▶ WHAT IS EXPECTED: Copy every record exactly. Nothing may be skipped.

(Source data)
______________________________

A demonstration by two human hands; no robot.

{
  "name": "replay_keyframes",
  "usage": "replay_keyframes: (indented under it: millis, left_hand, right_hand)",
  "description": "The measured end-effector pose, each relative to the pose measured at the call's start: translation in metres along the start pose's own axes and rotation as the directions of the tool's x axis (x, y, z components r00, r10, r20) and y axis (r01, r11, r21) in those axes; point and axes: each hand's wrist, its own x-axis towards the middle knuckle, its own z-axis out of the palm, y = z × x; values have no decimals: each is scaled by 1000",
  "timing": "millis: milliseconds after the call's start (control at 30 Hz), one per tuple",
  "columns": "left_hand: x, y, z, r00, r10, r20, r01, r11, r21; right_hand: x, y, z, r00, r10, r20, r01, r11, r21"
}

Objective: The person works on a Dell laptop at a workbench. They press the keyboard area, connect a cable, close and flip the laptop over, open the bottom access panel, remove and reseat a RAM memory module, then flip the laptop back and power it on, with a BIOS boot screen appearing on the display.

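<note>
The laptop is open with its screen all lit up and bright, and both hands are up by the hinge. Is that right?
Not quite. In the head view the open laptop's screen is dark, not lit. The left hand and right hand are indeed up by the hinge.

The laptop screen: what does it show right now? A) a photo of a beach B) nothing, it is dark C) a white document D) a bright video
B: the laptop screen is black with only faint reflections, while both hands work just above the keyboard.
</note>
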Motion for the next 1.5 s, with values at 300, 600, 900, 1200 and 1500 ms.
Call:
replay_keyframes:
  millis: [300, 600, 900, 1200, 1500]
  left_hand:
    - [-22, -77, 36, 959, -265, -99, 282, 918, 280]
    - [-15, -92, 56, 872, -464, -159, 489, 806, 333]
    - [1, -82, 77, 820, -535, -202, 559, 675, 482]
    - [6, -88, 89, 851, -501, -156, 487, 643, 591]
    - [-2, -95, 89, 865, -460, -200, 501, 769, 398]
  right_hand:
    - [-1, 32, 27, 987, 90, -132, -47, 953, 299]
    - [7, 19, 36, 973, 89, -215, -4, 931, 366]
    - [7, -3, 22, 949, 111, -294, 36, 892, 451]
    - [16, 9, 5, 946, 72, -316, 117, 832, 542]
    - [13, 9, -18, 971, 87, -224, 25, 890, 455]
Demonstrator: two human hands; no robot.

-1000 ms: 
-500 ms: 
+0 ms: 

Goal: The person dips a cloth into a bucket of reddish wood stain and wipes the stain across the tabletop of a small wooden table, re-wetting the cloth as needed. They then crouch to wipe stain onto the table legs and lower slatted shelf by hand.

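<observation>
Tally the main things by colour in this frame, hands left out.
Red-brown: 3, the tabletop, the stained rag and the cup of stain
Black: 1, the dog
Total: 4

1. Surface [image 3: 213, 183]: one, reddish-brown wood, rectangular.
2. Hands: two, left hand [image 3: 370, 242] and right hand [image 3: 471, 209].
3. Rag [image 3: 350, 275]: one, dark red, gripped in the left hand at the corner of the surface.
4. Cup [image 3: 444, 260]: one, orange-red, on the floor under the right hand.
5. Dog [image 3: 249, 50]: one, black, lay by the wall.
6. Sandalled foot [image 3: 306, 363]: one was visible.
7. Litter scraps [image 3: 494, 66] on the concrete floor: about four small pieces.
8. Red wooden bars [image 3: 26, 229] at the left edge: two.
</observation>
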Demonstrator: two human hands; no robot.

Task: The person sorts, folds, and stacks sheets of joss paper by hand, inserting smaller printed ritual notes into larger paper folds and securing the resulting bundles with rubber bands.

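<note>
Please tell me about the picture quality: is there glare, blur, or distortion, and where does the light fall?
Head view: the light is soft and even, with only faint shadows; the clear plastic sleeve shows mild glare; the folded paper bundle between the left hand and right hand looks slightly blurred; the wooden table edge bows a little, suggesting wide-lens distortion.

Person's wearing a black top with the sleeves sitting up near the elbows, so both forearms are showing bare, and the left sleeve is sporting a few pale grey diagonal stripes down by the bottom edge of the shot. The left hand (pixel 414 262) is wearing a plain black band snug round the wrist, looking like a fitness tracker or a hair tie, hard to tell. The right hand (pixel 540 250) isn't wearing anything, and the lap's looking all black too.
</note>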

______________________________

▶ RESPONSE:
A demonstration by two human hands; no robot.

{
  "name": "replay_keyframes",
  "usage": "replay_keyframes: (indented under it: millis, left_hand, right_hand)",
  "description": "The measured end-effector pose, each relative to the pose measured at the call's start: translation in metres along the start pose's own axes and rotation as the directions of the tool's x axis (x, y, z components r00, r10, r20) and y axis (r01, r11, r21) in those axes; point and axes: each hand's wrist, its own x-axis towards the middle knuckle, its own z-axis out of the palm, y = z × x; values have no decimals: each is scaled by 1000",
  "timing": "millis: milliseconds after the call's start (control at 30 Hz), one per tuple",
  "columns": "left_hand: x, y, z, r00, r10, r20, r01, r11, r21; right_hand: x, y, z, r00, r10, r20, r01, r11, r21"
}

Objective: The person works on a Dell laptop at a workbench. They press the keyboard area, connect a cable, close and flip the laptop over, open the bottom access panel, remove and reseat a RAM memory module, then flip the laptop back and power it on, with a BIOS boot screen appearing on the display.

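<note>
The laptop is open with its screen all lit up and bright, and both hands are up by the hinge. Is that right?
Not quite. In the head view the open laptop's screen is dark, not lit. The left hand and right hand are indeed up by the hinge.

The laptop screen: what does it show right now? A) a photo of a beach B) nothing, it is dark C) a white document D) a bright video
B: the laptop screen is black with only faint reflections, while both hands work just above the keyboard.
</note>
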Motion for the next 1.5 s, with values at 300, 600, 900, 1200 and 1500 ms.
Call:
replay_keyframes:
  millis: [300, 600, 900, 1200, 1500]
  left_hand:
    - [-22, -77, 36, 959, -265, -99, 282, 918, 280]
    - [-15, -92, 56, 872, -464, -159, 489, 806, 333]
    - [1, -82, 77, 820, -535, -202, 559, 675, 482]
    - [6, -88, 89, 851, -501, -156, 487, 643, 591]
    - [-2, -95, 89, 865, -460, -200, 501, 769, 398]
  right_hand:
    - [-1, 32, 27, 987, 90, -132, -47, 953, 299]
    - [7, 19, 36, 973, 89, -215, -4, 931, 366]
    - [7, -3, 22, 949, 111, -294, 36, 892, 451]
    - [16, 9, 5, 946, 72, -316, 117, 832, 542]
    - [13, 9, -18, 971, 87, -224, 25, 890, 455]
Demonstrator: two human hands; no robot.

-1000 ms: 
-500 ms: 
+0 ms: 

Goal: The person dips a cloth into a bucket of reddish wood stain and wipes the stain across the tabletop of a small wooden table, re-wetting the cloth as needed. They then crouch to wipe stain onto the table legs and lower slatted shelf by hand.

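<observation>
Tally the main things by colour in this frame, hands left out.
Red-brown: 3, the tabletop, the stained rag and the cup of stain
Black: 1, the dog
Total: 4

1. Surface [image 3: 213, 183]: one, reddish-brown wood, rectangular.
2. Hands: two, left hand [image 3: 370, 242] and right hand [image 3: 471, 209].
3. Rag [image 3: 350, 275]: one, dark red, gripped in the left hand at the corner of the surface.
4. Cup [image 3: 444, 260]: one, orange-red, on the floor under the right hand.
5. Dog [image 3: 249, 50]: one, black, lay by the wall.
6. Sandalled foot [image 3: 306, 363]: one was visible.
7. Litter scraps [image 3: 494, 66] on the concrete floor: about four small pieces.
8. Red wooden bars [image 3: 26, 229] at the left edge: two.
</observation>
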Demonstrator: two human hands; no robot.

Task: The person sorts, folds, and stacks sheets of joss paper by hand, inserting smaller printed ritual notes into larger paper folds and securing the resulting bundles with rubber bands.

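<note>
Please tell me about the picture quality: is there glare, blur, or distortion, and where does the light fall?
Head view: the light is soft and even, with only faint shadows; the clear plastic sleeve shows mild glare; the folded paper bundle between the left hand and right hand looks slightly blurred; the wooden table edge bows a little, suggesting wide-lens distortion.

Person's wearing a black top with the sleeves sitting up near the elbows, so both forearms are showing bare, and the left sleeve is sporting a few pale grey diagonal stripes down by the bottom edge of the shot. The left hand (pixel 414 262) is wearing a plain black band snug round the wrist, looking like a fitness tracker or a hair tie, hard to tell. The right hand (pixel 540 250) isn't wearing anything, and the lap's looking all black too.
</note>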

Here the exercise is finished.